Im Jahr 2014 war die AfD in Sachsen zum ersten Mal in ein Landes­par­lament einge­zogen. Kurz darauf folgten Wahler­folge in Brandenburg und Thüringen. In Sachsen löste die AfD die NPD ab, die zwei Legis­la­tur­pe­rioden lang, seit 2004, im Dresdner Landtag vertreten war. Unter Führung der früheren Vorsit­zenden Petry kam die AfD auf 9,7 Prozent. Zwar machten Petry und ihre Fraktion Begriffe wie „völkisch“ salon­fähig, doch galten ihre Anhänger im Vergleich zu anderen Fraktionen, etwa in Thüringen, Sachsen-Anhalt und Brandenburg, als weniger radikal. Eine Studie des ehema­ligen Grünen-Landtags­ab­ge­ord­neten Miro Jennerjahn beschei­nigte der Sachsen-AfD unter Petry sogar, vergleichs­weise schlichte Forde­rungen zu stellen.

Eine Regie­rungs­be­tei­ligung nach der Wahl?

Trotzdem traf die AfD gerade in Sachsen den Zeitgeist. Die spätere Radika­li­sierung des Landes­ver­bands änderte daran nichts. In einer Umfrage hat die „Sächsische Zeitung“ ermittelt, dass zwei von drei Sachsen meinen, Ostdeutsche seien lediglich Bürger zweiter Klasse. Laut dem im Auftrag der Staats­re­gierung erstellten „Sachsen-Monitor“ meinen 56 Prozent der Sachsen, die „Bundes­re­publik (sei) durch die vielen Ausländer in einem gefähr­lichen Maß“ überfremdet. Das ist ein deutlich höherer Anteil als bei vergleich­baren bundes­weiten Erhebungen. Dieses Gefühl des Abgehäng­tseins paart sich mit einer ausge­prägten Fremden­feind­lichkeit und ist der Nährboden für den explo­siven Erfolg der AfD.
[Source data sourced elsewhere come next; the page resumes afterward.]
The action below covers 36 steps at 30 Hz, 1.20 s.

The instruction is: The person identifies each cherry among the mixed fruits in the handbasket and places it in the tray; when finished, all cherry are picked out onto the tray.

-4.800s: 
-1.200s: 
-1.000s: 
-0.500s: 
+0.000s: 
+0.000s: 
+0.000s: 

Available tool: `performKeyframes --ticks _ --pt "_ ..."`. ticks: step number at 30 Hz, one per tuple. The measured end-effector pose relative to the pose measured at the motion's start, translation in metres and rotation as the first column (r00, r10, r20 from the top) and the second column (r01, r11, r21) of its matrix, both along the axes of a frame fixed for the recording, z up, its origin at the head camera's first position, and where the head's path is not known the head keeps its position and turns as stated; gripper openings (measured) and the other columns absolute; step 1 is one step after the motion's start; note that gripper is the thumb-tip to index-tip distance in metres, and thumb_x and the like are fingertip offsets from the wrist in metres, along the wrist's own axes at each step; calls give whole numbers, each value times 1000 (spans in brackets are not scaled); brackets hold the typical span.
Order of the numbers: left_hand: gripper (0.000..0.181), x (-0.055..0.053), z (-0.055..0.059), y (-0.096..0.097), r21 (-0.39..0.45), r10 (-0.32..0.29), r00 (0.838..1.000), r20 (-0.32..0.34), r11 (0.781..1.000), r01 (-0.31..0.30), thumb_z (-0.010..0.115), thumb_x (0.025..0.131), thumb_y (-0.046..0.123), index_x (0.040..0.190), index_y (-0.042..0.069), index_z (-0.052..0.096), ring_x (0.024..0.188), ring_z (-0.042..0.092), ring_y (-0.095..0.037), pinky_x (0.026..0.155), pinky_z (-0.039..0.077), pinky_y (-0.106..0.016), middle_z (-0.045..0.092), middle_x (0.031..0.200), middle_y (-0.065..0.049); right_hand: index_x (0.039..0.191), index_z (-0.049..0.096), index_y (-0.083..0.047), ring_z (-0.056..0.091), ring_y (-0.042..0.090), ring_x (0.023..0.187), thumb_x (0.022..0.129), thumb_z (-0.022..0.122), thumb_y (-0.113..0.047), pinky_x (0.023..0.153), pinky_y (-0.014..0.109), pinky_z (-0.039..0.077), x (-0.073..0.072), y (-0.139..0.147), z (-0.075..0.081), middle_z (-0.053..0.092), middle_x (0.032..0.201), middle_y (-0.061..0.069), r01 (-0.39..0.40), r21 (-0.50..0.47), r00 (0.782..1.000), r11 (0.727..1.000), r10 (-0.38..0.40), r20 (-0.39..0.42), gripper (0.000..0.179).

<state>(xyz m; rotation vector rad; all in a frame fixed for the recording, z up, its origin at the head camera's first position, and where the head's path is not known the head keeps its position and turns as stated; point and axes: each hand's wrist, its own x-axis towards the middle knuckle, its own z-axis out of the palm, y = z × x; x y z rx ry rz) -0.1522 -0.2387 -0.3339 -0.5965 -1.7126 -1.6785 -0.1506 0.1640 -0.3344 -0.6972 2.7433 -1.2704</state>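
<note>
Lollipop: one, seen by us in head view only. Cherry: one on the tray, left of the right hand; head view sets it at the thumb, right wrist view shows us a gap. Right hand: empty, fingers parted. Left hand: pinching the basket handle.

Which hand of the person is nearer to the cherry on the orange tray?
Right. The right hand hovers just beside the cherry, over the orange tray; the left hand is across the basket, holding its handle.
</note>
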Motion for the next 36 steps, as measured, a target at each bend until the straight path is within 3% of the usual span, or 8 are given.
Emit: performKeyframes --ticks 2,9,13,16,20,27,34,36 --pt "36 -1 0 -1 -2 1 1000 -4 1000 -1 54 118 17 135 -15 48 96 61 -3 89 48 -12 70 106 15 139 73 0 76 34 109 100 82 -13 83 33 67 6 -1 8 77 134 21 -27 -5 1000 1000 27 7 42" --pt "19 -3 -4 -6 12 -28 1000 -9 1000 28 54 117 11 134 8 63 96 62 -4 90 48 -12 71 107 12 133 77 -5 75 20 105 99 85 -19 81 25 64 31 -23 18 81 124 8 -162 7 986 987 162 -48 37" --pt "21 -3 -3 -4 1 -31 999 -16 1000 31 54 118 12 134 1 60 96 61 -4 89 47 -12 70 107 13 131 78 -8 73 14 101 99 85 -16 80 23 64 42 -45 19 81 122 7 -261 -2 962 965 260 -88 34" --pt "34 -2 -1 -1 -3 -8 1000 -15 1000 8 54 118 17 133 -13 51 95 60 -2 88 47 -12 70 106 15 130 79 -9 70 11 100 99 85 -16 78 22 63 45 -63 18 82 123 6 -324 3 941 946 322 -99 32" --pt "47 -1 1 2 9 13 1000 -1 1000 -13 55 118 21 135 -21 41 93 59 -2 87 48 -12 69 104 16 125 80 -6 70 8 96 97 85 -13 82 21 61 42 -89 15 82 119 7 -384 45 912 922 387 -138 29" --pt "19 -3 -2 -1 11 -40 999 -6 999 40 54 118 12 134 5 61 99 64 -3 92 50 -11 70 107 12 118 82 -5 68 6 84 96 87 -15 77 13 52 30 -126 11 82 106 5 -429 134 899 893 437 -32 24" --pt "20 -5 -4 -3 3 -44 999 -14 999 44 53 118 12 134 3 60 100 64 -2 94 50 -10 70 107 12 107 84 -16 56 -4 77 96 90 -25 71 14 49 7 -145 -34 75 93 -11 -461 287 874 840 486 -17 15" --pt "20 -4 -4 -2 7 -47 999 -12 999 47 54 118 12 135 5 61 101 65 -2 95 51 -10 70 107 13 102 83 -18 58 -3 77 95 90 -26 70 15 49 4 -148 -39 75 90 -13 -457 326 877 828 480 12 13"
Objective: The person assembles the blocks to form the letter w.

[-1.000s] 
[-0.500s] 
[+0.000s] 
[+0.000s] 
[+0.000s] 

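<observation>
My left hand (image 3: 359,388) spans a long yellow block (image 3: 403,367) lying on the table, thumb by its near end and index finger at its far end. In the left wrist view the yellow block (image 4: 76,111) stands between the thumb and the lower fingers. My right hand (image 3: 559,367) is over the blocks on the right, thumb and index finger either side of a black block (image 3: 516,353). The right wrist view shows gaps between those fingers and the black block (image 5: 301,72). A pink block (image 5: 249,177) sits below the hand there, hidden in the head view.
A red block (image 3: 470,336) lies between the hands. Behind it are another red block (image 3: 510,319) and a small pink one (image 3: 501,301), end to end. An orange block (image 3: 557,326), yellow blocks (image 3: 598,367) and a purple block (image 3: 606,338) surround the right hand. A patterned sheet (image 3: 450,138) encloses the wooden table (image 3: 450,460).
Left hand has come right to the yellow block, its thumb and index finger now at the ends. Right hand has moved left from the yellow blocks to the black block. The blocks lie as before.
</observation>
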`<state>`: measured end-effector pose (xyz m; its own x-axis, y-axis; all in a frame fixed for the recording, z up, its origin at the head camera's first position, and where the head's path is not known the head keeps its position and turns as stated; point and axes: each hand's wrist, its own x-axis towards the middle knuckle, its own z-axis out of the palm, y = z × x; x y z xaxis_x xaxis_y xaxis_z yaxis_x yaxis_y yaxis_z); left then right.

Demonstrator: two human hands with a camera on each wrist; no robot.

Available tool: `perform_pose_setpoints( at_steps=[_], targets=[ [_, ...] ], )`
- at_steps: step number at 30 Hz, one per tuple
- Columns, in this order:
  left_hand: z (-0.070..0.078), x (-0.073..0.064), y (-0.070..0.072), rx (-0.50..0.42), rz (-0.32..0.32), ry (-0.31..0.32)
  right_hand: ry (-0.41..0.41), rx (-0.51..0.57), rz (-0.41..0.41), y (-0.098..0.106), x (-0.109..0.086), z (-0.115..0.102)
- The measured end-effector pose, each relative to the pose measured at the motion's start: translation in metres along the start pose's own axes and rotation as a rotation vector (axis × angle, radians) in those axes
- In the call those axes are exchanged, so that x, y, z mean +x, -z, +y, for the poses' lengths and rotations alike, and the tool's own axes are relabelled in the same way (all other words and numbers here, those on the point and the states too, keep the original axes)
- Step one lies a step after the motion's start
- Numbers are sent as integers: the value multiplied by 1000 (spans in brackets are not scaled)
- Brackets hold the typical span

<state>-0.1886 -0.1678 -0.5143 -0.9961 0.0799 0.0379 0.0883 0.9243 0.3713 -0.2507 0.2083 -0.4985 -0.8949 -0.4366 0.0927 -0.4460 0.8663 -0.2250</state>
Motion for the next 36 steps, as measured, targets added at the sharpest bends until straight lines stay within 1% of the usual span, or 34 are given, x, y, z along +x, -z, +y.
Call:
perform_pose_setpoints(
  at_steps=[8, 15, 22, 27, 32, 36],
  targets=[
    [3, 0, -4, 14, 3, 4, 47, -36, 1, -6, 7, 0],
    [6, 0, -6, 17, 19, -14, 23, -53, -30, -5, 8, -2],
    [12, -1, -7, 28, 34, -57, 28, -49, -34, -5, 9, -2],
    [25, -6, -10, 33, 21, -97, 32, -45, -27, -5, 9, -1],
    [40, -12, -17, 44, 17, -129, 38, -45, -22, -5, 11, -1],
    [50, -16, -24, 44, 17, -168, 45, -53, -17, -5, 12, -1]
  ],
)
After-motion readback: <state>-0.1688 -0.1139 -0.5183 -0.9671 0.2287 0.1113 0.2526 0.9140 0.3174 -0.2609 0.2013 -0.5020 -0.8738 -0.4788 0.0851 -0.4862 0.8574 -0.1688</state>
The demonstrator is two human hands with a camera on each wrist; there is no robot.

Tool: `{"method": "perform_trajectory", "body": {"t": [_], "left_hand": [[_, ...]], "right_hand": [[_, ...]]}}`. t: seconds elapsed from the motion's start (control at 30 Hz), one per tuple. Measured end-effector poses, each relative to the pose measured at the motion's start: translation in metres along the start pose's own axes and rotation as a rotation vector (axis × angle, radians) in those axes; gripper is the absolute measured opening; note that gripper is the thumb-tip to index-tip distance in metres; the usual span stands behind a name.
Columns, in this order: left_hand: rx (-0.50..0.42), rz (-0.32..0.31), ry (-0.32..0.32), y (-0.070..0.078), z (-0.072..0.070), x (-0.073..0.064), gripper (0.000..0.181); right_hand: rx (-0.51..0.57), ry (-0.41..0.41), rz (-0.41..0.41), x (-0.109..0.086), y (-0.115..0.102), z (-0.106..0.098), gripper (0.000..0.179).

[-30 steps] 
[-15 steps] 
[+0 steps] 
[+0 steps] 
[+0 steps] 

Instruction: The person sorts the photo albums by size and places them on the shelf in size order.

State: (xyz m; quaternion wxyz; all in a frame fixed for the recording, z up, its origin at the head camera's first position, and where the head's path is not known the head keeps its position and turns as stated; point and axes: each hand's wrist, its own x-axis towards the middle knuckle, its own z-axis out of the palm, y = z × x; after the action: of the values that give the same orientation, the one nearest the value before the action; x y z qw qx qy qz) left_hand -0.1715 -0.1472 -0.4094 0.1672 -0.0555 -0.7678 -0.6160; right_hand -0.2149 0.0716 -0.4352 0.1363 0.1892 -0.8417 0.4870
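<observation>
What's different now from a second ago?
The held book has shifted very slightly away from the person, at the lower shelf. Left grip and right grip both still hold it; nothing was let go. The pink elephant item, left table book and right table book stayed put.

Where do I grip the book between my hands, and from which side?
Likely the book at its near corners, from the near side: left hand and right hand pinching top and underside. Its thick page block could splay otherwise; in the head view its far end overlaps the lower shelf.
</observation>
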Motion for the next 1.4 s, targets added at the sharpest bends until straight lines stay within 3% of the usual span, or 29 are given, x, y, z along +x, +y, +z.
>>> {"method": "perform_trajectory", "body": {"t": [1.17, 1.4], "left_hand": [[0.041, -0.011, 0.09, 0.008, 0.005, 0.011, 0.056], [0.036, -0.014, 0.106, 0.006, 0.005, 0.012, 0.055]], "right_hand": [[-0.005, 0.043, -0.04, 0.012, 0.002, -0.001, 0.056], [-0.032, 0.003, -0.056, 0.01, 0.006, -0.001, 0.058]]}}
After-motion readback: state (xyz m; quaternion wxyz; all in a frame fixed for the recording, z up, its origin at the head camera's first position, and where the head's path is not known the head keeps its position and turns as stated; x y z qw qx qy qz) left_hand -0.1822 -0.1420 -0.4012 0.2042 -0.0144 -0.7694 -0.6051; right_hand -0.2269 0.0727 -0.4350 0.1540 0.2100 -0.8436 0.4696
Die CDU, die in Sachsen seit 1990 ohne Unter­bre­chung den Regie­rungschef stellt, sieht mit Sorge der Landtagswahl im Sommer 2019 entgegen. Tillichs Nachfolger Kretschmer beteuert, eine Koalition mit der AfD schließe er „für immer“ aus. Wer in der Landes­partei ein solches Bündnis anstrebe, befinde sich in einer „krassen Minder­hei­ten­po­sition“. Die Landes-CDU wieder in die Mitte und damit näher an die Positionen Angela Merkels rücken will er dennoch nicht. Ein „ambiva­lenter Kurs gegenüber der extremen Rechten“, bescheinigt ihm die „taz“ und zitiert aus einem Grund­satz­re­ferat Kretschmers an der TU Dresden: „Beim Thema Asyl ist es durchaus legitim zu sagen: Mir ist das jetzt zu viel, ich sehe das nicht ein, mir ist das zu teuer. Diese Diskussion haben wir 2015 nicht zugelassen.“

Die AfD hat das Ziel ausge­geben, bei der Landtagswahl der tradi­tionell schwachen SPD derart viele Wähler­stimmen abzunehmen, sodass eine Regie­rungs­be­tei­ligung ohne die AfD nicht mehr möglich ist. Damit will sie die CDU in die Zwangslage bringen, der AfD ein Koali­ti­ons­an­gebot machen zu müssen. Laut einer Umfrage im Auftrag der „Sächsi­schen Zeitung“ vom November würde die AfD mit 23 Prozent hinter der CDU (33 Prozent) zweit­stärkste Kraft werden. Die SPD liegt abgeschlagen bei 12 Prozent.

Es klingt erschre­ckend, doch es ist nicht unwahr­scheinlich: Wenn die CDU kippt, könnte Sachsen zum ersten Bundesland mit Rechts­ra­di­kalen in Regie­rungs­ver­ant­wortung werden.